Ferit Edgü Okumaları/Remzi Karabulut Yazmaları

Ferit Edgü Okumaları/Remzi Karabulut Yazmaları
 

idefix


yazar-okur olunca,mektuplaşırsa yazarıyla ortaya çıkan-beşinci  mevsim- okumaları olur,edgü’ye dair.

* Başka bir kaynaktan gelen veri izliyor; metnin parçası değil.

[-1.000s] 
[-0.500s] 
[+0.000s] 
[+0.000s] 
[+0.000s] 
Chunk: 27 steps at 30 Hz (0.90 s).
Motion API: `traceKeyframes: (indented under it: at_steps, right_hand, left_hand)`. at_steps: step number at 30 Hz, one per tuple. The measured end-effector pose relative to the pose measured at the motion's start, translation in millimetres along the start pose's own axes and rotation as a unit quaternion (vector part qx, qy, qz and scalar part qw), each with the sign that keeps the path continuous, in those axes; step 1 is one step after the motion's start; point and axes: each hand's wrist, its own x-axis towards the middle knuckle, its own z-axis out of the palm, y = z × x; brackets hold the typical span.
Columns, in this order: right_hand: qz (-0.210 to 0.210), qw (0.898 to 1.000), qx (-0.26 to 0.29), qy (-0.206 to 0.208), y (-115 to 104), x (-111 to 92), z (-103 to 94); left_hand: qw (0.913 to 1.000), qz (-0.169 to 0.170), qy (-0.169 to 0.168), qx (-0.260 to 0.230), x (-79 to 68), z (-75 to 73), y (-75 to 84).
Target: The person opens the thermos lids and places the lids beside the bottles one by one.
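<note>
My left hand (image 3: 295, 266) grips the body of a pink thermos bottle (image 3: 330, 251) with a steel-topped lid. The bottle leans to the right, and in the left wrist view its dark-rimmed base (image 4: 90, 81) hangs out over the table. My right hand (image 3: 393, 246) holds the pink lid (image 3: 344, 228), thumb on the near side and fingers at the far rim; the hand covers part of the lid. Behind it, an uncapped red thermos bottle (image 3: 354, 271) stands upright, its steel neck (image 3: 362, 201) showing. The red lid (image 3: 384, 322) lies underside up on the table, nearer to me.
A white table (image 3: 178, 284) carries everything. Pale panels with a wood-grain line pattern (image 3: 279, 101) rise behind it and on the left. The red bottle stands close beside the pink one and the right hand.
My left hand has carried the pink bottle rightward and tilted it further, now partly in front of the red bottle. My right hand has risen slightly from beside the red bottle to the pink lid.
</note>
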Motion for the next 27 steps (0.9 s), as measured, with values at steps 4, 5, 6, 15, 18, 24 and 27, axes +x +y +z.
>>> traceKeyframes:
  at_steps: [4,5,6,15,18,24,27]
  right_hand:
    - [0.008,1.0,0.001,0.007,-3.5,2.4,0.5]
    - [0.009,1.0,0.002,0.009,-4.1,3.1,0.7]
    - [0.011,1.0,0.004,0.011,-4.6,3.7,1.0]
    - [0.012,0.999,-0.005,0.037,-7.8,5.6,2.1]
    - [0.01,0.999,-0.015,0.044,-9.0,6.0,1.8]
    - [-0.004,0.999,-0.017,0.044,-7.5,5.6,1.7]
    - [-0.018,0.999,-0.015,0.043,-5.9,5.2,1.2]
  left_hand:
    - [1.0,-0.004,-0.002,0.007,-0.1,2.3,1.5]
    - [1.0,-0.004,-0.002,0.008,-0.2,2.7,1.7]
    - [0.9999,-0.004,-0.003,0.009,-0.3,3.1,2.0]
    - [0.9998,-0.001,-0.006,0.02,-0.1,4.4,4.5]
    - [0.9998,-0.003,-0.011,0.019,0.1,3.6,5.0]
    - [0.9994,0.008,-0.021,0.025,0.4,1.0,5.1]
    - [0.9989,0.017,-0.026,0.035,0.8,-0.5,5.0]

yeni bir kitap, gogol’un palto’sundan çıktı.’’ferit edgü’yü okumak-hakkâri’de beşinci mevsim’’ bu kitabıyla remzi karabulut  okuruna; yakın okumalar yaptığı ferit edgü külliyatına dair okuma izlerini mektuplaştırdı.izlerini diyorum bir imlâ hatası yapmışım izlenimi uyandırarak oysa değil;izlerini- bir esinlenme veya etkilenme anlamıyla söylüyorum.edgü’yü kafka’cı olmakla itham ederken;kendisi edgü’cü olduğunun bilincinde olarak.yazma serüvenine dair –kar yürüyüşü- yapıyor iz bırakarak,remiz karabulut.belki bir edgü fetişizmi yaratıyor.yaratıcı yazma etkinliğine katılmışçasına.aslında yaratıcı okuma etkinliği demek daha doğru olacaktır.ve yazarıyla,doğu’nun dağlarında gürül gürül akan pınarlarından dökülen harflerle yolculuklara çıkıyor.dışarıdakini,içeri;içerdeki,dışarı çıkararak kusuyor.bir seyyah gözüyle baktığı edgü’ye oryantalist yaklaşımıyla kitaplar yazdığını düşünenlere yanıldıklarını örnekçeleriyle sunuyor karabulut.karın yolları kapattığı,dil’in kesildiği coğrafyaya dair yazdıklarıyla.

 

bir hâyal kırklığını da anmadan geçemiyor okur olarak,hep onun gibi yazmayı istediği yazarı,kitap fuarında gördüğü andaki ‘’bu mudur?’’ sorusu ve yıkılma hâli.okuduğu kitapların ortaya diktiği adeta putlaştırdığı yazarı,elindeki,-ibrahim’in baltasıyla- yıkarak inandığın yazarlara tapmaktan vazgeçip,sadece ve sadece –söze- inanın; önce ‘’söz vardı’’ diyerek genç yazar adaylarına işaret fişeği atıyor. bana göre karabulut’un bu kitabı -yaratıcı yazım- ediminde bulunanların okuma listesinde bulunması gerekir.yazma edimine bulaşanların etkilendikleri yazarlarına gönderemedikleri mektupları yazmış ve okurlarına-yazma edimine gönül verenlerin posta kutusuna olmasa bile kitabevlerine göndermiş karabulut.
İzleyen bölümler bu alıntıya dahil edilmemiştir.